> _DATA PROVIDED_:
▬▬▬▬▬▬

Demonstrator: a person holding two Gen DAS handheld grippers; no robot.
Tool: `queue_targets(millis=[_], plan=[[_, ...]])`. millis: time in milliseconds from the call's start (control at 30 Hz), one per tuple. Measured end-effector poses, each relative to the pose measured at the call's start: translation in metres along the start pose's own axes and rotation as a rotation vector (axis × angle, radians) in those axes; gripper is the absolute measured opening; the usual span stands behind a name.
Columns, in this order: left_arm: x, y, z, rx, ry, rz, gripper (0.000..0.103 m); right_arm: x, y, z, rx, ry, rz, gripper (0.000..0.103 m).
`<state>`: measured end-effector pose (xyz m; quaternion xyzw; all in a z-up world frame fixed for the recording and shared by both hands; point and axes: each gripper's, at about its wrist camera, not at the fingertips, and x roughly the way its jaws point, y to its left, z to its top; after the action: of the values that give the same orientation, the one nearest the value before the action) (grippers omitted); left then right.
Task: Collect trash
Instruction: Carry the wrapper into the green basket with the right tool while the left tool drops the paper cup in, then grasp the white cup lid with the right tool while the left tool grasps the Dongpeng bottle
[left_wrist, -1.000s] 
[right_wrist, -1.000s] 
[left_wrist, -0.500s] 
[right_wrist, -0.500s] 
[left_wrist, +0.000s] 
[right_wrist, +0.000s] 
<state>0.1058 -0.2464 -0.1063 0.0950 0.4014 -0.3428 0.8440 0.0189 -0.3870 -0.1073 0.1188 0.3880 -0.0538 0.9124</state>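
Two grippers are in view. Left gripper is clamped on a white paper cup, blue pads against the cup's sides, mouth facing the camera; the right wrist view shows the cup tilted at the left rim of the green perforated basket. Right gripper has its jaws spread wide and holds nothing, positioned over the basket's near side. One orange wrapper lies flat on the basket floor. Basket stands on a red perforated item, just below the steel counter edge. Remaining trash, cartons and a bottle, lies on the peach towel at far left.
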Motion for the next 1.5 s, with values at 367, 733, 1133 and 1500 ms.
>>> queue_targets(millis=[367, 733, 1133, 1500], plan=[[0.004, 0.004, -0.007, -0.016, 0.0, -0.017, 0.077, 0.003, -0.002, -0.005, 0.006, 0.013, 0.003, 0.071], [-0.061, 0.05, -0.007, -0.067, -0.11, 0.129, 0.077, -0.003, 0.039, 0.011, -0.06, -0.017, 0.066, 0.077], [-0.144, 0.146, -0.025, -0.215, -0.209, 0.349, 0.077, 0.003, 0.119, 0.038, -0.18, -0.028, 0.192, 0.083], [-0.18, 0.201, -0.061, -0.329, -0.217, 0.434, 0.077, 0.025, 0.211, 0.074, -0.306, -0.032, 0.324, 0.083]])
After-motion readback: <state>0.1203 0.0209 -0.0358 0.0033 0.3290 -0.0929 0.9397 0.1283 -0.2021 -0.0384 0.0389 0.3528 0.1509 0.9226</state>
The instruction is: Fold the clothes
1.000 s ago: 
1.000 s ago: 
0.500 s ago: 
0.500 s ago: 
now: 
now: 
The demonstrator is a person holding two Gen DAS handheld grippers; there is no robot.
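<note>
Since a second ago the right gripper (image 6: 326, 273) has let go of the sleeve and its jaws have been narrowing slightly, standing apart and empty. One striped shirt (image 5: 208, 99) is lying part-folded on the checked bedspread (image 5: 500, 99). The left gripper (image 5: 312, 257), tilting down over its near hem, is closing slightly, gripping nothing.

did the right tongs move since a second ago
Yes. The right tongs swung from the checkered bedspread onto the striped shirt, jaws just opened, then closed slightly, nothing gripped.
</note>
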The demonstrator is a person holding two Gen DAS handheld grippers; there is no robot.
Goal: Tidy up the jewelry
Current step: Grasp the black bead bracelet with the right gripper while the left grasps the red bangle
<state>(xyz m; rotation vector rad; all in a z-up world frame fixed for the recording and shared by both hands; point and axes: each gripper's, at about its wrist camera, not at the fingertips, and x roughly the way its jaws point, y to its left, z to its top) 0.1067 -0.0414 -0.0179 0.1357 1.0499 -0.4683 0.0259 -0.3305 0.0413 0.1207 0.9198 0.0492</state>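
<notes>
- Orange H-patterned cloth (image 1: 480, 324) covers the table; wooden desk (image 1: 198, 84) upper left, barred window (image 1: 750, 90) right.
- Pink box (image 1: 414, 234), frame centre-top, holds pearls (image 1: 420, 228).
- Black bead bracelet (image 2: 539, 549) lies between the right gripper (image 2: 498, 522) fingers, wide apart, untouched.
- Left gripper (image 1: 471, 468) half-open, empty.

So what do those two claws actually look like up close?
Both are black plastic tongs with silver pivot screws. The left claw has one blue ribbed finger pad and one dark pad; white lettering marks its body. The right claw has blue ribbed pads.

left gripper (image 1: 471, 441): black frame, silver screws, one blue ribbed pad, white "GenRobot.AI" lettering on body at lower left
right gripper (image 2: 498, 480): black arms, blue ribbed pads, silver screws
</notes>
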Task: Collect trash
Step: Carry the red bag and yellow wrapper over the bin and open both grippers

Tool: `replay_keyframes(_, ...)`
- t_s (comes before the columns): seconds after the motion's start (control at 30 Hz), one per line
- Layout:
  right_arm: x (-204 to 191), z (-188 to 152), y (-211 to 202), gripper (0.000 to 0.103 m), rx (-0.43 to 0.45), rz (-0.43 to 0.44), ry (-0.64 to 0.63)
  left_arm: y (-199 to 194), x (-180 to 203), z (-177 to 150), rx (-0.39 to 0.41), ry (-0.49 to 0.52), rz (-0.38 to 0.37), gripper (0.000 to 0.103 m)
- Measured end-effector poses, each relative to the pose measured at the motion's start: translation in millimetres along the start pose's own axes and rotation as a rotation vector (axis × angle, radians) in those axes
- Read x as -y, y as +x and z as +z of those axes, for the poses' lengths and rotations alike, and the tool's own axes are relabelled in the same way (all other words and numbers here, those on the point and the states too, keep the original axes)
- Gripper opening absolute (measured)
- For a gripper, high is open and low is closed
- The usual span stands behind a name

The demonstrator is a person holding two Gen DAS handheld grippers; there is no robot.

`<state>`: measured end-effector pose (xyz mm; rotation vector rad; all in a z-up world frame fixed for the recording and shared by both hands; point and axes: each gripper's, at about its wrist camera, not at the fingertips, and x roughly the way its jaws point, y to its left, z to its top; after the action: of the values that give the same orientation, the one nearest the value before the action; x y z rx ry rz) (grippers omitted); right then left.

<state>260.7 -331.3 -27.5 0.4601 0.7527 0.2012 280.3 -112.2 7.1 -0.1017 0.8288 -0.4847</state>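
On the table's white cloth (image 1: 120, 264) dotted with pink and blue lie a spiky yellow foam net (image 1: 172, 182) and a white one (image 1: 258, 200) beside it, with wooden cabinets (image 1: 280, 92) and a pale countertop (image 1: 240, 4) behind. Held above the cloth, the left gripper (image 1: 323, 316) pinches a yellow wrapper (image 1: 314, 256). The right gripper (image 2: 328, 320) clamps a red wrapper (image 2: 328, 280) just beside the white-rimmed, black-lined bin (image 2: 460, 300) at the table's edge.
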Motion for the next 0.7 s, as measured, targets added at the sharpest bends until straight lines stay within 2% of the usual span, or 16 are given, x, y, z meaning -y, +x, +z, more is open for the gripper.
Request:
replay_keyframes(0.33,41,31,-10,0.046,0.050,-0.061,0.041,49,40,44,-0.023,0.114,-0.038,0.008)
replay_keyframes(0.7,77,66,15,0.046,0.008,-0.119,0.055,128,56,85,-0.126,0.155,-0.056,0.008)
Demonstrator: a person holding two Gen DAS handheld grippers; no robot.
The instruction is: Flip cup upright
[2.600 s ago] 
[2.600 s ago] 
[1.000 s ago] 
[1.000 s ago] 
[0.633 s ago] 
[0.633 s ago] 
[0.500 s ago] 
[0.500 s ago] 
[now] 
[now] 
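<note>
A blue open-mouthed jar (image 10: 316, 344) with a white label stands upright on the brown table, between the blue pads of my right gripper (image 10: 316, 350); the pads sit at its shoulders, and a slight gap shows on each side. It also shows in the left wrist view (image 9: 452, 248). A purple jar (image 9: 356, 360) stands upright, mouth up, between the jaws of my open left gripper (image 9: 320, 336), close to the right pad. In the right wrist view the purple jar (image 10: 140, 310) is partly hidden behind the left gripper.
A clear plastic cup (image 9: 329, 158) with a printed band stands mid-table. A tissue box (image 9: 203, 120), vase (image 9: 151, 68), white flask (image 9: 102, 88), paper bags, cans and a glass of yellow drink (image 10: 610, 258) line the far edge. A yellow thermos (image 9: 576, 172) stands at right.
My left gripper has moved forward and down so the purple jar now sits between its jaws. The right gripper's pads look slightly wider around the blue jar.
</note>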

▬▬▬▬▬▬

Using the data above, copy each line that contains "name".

> _RESPONSE TO THE TASK_:
Tool: `queue_targets(millis=[_], plan=[[_, ...]])`. millis: time in milliseconds from the call's start (control at 30 Hz), one per tuple. Measured end-effector poses, each relative to the pose measured at the call's start: translation in metres along the start pose's own axes and rotation as a rotation vector (axis × angle, radians) in those axes; gripper is the absolute measured opening; the usual span stands behind a name.
- The usual span stands behind a name

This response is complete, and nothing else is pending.